### PROBLEM REQUIREMENTS
Each line in the listing is to be restated exactly.
--- DATA BLOCK Enclosed Below ---
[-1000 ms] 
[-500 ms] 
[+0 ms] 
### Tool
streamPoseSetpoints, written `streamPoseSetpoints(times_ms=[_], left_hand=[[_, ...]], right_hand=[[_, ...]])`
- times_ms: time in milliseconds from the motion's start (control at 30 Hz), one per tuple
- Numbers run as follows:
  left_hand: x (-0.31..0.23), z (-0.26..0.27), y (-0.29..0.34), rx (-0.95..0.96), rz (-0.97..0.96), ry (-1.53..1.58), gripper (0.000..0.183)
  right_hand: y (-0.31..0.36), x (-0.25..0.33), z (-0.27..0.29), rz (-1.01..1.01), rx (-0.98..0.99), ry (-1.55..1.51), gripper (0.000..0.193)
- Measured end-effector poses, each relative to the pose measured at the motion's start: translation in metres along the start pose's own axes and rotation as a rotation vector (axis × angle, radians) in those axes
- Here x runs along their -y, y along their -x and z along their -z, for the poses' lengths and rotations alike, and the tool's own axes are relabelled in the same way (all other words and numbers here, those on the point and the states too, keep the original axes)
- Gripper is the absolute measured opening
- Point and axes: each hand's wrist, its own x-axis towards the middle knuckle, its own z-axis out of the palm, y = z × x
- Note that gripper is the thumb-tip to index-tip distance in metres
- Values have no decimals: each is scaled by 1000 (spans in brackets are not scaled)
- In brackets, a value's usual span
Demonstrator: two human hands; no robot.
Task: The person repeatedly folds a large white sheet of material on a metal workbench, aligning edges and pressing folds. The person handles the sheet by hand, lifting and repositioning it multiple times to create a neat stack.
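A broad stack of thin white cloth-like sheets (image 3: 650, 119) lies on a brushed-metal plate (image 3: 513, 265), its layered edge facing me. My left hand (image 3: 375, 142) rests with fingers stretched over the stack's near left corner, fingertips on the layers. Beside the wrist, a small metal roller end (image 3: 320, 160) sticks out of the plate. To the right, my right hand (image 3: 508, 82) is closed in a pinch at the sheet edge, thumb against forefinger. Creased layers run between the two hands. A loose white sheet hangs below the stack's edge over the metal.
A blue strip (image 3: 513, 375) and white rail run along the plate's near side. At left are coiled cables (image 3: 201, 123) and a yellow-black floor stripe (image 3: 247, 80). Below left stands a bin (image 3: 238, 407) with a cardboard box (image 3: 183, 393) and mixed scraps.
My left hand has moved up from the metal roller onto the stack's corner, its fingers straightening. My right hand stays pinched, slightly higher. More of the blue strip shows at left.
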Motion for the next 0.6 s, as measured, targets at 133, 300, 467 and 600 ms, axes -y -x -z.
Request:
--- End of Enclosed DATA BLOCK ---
### FINAL ANSWER
[-1000 ms] 
[-500 ms] 
[+0 ms] 
### Tool
streamPoseSetpoints, written `streamPoseSetpoints(times_ms=[_], left_hand=[[_, ...]], right_hand=[[_, ...]])`
- times_ms: time in milliseconds from the motion's start (control at 30 Hz), one per tuple
- Numbers run as follows:
  left_hand: x (-0.31..0.23), z (-0.26..0.27), y (-0.29..0.34), rx (-0.95..0.96), rz (-0.97..0.96), ry (-1.53..1.58), gripper (0.000..0.183)
  right_hand: y (-0.31..0.36), x (-0.25..0.33), z (-0.27..0.29), rz (-1.01..1.01), rx (-0.98..0.99), ry (-1.55..1.51), gripper (0.000..0.193)
- Measured end-effector poses, each relative to the pose measured at the motion's start: translation in metres along the start pose's own axes and rotation as a rotation vector (axis × angle, radians) in those axes
- Here x runs along their -y, y along their -x and z along their -z, for the poses' lengths and rotations alike, and the tool's own axes are relabelled in the same way (all other words and numbers here, those on the point and the states too, keep the original axes)
- Gripper is the absolute measured opening
- Point and axes: each hand's wrist, its own x-axis towards the middle knuckle, its own z-axis out of the palm, y = z × x
- Note that gripper is the thumb-tip to index-tip distance in metres
- Values have no decimals: each is scaled by 1000 (spans in brackets are not scaled)
- In brackets, a value's usual span
Demonstrator: two human hands; no robot.
Task: The person repeatedly folds a large white sheet of material on a metal workbench, aligning edges and pressing folds. The person handles the sheet by hand, lifting and repositioning it multiple times to create a neat stack.
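A broad stack of thin white cloth-like sheets (image 3: 650, 119) lies on a brushed-metal plate (image 3: 513, 265), its layered edge facing me. My left hand (image 3: 375, 142) rests with fingers stretched over the stack's near left corner, fingertips on the layers. Beside the wrist, a small metal roller end (image 3: 320, 160) sticks out of the plate. To the right, my right hand (image 3: 508, 82) is closed in a pinch at the sheet edge, thumb against forefinger. Creased layers run between the two hands. A loose white sheet hangs below the stack's edge over the metal.
A blue strip (image 3: 513, 375) and white rail run along the plate's near side. At left are coiled cables (image 3: 201, 123) and a yellow-black floor stripe (image 3: 247, 80). Below left stands a bin (image 3: 238, 407) with a cardboard box (image 3: 183, 393) and mixed scraps.
My left hand has moved up from the metal roller onto the stack's corner, its fingers straightening. My right hand stays pinched, slightly higher. More of the blue strip shows at left.
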Motion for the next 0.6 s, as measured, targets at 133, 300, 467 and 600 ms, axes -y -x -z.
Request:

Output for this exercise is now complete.